Photograph of Bolsover Castle

This is a strange and quirky holiday home, the Little Castle was completed around 1619, after having been designed by the great English architects Robert and John Smythson. It is adorned with magnificent wall paintings and ornate chimneypieces. It was a favourite residence of William Cavendish, later duke of Newcastle, and his second wife, Margaret. Margaret was one of the most important women writers of 17th century England, and we will read a portion of a letter that she published in ‘Sociable Letters’ (1664). That letter describes a ‘hurly burly’, or commotion at a dinner party. We also will look at a significant piece of countryside, Churchdale, where local people rioted against enclosures, and we will connect those riots to Ben Jonson’s early 17th century poem, ‘To Penshurst’. Bolsover is an English Heritage property.
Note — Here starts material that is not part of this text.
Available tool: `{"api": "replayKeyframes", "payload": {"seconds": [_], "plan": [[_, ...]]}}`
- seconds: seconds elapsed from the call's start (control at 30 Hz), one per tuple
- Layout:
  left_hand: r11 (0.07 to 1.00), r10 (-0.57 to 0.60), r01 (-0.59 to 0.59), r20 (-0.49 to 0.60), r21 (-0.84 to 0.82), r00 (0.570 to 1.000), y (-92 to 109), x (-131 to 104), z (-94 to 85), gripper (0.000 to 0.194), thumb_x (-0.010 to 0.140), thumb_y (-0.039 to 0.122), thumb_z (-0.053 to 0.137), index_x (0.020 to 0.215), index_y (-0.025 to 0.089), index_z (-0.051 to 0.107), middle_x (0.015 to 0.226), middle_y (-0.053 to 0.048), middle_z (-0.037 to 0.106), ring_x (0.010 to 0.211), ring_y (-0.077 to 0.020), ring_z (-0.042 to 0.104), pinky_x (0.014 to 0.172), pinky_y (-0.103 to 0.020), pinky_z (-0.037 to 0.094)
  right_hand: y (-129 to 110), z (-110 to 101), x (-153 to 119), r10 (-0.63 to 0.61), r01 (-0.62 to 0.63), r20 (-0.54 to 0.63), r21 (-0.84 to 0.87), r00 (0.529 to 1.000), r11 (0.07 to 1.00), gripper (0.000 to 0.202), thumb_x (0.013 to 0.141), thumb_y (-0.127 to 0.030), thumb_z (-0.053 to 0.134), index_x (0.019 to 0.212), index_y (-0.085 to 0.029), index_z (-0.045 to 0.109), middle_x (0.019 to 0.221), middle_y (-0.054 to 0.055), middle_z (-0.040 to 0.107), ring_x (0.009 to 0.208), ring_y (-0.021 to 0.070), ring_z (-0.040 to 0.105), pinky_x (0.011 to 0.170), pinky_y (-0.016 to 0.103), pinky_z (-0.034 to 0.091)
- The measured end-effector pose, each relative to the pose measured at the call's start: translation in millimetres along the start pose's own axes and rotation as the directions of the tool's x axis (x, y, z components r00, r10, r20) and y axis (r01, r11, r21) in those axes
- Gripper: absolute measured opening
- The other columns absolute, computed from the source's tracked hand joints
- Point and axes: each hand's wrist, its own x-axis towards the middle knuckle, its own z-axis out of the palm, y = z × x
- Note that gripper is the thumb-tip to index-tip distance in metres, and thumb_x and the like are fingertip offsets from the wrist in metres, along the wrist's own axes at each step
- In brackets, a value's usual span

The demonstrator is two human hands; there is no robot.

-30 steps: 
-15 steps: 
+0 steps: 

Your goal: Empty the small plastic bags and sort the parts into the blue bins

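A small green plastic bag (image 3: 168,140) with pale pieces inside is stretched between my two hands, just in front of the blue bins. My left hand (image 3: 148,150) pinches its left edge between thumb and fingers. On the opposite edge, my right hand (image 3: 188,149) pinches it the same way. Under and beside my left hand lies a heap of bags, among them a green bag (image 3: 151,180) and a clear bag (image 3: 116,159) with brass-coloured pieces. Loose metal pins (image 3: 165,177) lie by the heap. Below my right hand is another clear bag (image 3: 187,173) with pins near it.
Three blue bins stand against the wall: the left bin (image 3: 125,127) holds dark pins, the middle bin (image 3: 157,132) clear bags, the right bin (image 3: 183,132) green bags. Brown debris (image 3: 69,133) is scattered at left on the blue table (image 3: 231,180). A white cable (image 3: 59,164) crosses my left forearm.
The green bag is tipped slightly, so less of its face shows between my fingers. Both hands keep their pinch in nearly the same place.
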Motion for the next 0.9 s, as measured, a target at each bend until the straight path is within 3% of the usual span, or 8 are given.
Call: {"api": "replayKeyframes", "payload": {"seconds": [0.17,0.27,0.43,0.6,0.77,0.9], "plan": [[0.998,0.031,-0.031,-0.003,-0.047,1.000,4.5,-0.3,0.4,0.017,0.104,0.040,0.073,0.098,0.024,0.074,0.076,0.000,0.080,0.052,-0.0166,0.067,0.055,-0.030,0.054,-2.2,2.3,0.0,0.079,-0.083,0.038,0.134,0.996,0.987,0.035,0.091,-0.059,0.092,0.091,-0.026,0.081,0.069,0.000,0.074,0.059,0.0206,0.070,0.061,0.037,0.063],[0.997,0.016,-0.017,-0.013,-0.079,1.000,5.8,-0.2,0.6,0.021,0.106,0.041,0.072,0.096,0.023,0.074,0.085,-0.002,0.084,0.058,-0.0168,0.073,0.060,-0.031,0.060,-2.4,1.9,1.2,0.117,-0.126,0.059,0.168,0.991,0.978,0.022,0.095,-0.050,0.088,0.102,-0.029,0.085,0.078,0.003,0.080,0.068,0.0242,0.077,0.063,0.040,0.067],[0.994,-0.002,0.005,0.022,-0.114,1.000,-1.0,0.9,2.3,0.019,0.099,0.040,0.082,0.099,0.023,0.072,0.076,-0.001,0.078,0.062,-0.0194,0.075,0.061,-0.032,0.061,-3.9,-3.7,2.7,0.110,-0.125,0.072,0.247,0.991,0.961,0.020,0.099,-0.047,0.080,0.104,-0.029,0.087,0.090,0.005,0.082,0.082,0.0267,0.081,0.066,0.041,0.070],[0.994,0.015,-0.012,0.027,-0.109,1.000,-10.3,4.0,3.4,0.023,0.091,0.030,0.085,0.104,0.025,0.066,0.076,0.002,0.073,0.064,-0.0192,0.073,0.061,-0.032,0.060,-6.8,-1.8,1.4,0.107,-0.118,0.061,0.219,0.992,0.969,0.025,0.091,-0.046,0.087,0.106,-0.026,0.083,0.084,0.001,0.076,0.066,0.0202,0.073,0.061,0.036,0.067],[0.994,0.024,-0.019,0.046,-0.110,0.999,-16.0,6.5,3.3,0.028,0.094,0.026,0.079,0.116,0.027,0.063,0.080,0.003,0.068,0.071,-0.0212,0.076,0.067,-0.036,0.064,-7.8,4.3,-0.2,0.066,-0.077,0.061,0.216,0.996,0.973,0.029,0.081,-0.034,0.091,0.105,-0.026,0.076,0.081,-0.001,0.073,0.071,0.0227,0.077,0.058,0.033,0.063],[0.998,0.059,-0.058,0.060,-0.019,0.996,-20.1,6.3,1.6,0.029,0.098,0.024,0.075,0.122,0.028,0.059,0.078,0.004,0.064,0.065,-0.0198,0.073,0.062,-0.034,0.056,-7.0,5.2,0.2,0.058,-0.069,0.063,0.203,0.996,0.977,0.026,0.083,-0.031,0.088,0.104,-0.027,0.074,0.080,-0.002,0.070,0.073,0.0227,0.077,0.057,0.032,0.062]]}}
First several chapters of this week’s reading has been devoted to understanding what “close reading” is, using exerpts from Shakespeare’s 12th Night. As someone who lived through Soviet school with its mandated classroom analysis of classical literature I’ll tell you: the subject is all to familiar to me – and I really can do without. The reason I joined the course was to get closer to architecture of beautiful English manor houses and learn few historical anecdotes along the way, to exercise my failing memory. Not to get back to boring Q&As of the type “-What did the author wanted to say by…XYZ?” “Describe the character of female protagonist in your own words…”, “Was the last paragraph ironic, serious or comical?”, etc etc etc.

Half-way through the week’s lesson and still no mention of architecture…what am I doing wasting this valuable Saturday, on a beautiful day like this?